To which LBJ said, “The closer you get to leaving, the more I miss you and I just…there’s not anybody in this government that can say as much in as little time as you can.”

 McNamara then went on to characterize what he thought of the Tet assaults:

“I think it shows two things, Mr. President. First, that they have more power than some credit them with. I don’t think it’s a last gasp action. I do think it represents a maximum effort in the sense of, they’ve poured on all of their assets, both in terms of personnel and materiel and this will set them back some, but after they absorb the losses, they will remain a substantial force…it probably relates to negotiations in some way. I would expect that they were successful here, then they’d move more forcefully on the negotiation front and that thinking that have a stronger position from which to bargain.”

The gist of the call was that McNamara was still clinging to the hope that negotiations to end the war in Vietnam might be started before he left office, and Johnson wanted McNamara to know how very much he thought and cared for him.

The cascade of events in Asia were leading to two significant dates: February 29, when McNamara would be formally replaced by Clark Clifford; and March 31, when LBJ would declare that he would no longer run for reelection. The emotional toll for both men had been profound, but unlike other political breaks based on policy failure, there was no acrimony or assignments of blame for what had gone wrong, at least to each other.

Reaching the end of In Retrospect, McNamara again seeks to justify why he had gone along with – or not gone publicly against – policies he strongly suspected would not succeed:

“Many friends, then and since, have told me I was wrong not to have resigned in protest over the president’s policy. Let me explain why I did not. The president (with the exception of the vice president) is the only elected official of the executive branch. He appoints each cabinet officer, who should have no constituency other than him…A cabinet officer’s authority and legitimacy derives from the president. It is also true, however, that, because of their frequent public exposure, some cabinet officers develop power independent of the president.

“To a degree, I held such power, and some said I should have used it by resigning, challenging the president’s Vietnam policy, and leading those who sought to force a change.

“I believe that would have been a violation of my responsibility to the president and my oath to uphold the Constitution…

“Simply put, despite my deep differences with Lyndon Johnson over Vietnam, I was loyal to the presidency and loyal to him, and I sensed his equally strong feelings toward me. Moreover, until the day I left, I believed I could influence his decisions. I therefore felt I had a responsibility to stay at my post.”

Lyndon Baines Johnson was as political as a man could be. Every move had a purpose behind it. The sincerity of Johnson’s commitments to his domestic policies, and the progress he was able to make, have meant over time that his presidency is regularly reevaluated for its positives — while always requiring that the Vietnam war offset any praise and render him in the end as broken.

Robert Strange McNamara was unsophisticated in his political judgments – which for LBJ meant that his word could be taken at face value rather than as a reflection of self-interest. McGeorge Bundy, by contrast, had just enough cynicism based on his years in and around the Kennedys and the Harvard elite culture to avoid the public aura of infallibility that was McNamara’s problem.

The Vietnam partnership destined to fail was a mismatch of personalities – earnestness to a fault for McNamara and a brew of insecurities and political calculations for Johnson.

On February 28, Johnson awarded McNamara the Presidential Medal of Freedom at the White House.

McNamara’s description of the occasion is poignant.

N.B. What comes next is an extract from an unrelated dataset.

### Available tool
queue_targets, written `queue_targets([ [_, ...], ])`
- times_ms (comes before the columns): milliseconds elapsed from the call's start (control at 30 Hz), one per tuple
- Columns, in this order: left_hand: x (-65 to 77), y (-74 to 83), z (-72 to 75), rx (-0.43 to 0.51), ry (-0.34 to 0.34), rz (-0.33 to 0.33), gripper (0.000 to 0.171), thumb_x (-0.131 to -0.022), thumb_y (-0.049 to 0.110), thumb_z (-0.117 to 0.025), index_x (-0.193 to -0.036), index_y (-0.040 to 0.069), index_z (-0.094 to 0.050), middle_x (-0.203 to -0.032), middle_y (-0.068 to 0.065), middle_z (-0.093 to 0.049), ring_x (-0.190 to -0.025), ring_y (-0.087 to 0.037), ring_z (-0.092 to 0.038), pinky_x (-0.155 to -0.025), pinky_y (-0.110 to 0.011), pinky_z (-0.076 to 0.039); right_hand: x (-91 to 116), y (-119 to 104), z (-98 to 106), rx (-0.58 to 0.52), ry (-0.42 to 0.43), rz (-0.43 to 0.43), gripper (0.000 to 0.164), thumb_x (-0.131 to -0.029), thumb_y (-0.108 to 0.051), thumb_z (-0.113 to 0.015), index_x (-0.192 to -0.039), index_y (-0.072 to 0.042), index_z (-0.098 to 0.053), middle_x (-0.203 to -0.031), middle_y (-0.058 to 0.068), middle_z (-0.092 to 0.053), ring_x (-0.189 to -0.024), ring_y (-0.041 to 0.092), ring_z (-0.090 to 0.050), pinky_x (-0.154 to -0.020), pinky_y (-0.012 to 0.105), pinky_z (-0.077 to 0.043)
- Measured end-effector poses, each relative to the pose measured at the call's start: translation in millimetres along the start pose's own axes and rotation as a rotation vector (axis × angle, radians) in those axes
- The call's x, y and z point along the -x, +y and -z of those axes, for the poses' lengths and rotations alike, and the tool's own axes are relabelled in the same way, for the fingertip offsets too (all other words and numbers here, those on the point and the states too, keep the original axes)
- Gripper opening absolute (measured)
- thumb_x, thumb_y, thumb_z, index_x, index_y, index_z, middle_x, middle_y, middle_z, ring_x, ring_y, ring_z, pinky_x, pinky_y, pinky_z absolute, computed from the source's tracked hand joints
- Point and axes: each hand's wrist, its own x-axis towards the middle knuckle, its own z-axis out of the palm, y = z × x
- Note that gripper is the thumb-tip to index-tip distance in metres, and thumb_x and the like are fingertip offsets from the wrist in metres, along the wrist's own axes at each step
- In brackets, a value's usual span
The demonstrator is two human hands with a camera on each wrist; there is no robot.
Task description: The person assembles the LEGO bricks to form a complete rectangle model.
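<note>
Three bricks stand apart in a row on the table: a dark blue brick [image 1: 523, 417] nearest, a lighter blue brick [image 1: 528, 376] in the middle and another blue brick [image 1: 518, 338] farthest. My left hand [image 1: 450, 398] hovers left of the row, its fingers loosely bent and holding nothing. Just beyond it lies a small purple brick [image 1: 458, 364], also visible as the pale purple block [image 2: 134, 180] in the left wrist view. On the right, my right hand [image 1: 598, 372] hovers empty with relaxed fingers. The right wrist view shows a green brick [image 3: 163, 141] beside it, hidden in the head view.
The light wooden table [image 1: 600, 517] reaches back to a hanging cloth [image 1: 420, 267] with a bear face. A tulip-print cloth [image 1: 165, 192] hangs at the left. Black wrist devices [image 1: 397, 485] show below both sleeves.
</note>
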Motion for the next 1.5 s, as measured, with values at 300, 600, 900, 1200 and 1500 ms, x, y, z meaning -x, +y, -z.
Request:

“For a person whose image is one of cool efficiency, I become very emotional at times, and so it was this day. When my turn came to speak, I looked at the president and began, ‘I cannot find words to express what lies in my heart today,’ then could say nothing more as I choked back conflicting feelings of pride, gratitude, frustration, sadness, and failure. Had I been able to speak, this is what I might have said:

“‘Today, I end 1,558 days of the most intimate association with the most complex individual I have ever known. Many in this room believe Lyndon Johnson is crude, mean, vindictive, scheming, untruthful. Perhaps at times he has shown each of these characteristics. But he is much, much more. I believe that in the decades ahead, history will judge him to have done more – for example, through such legislation as the Civil Rights Act, the Voting Rights Act, and the Great Society legislation – to alert us all to our responsibility toward the poor, the disadvantaged, and the victims of racial prejudice than any other political leader of our time. But for Vietnam, a war which he inherited – and which admittedly neither he nor we managed wisely – we would have been much further along in solving those problems.’”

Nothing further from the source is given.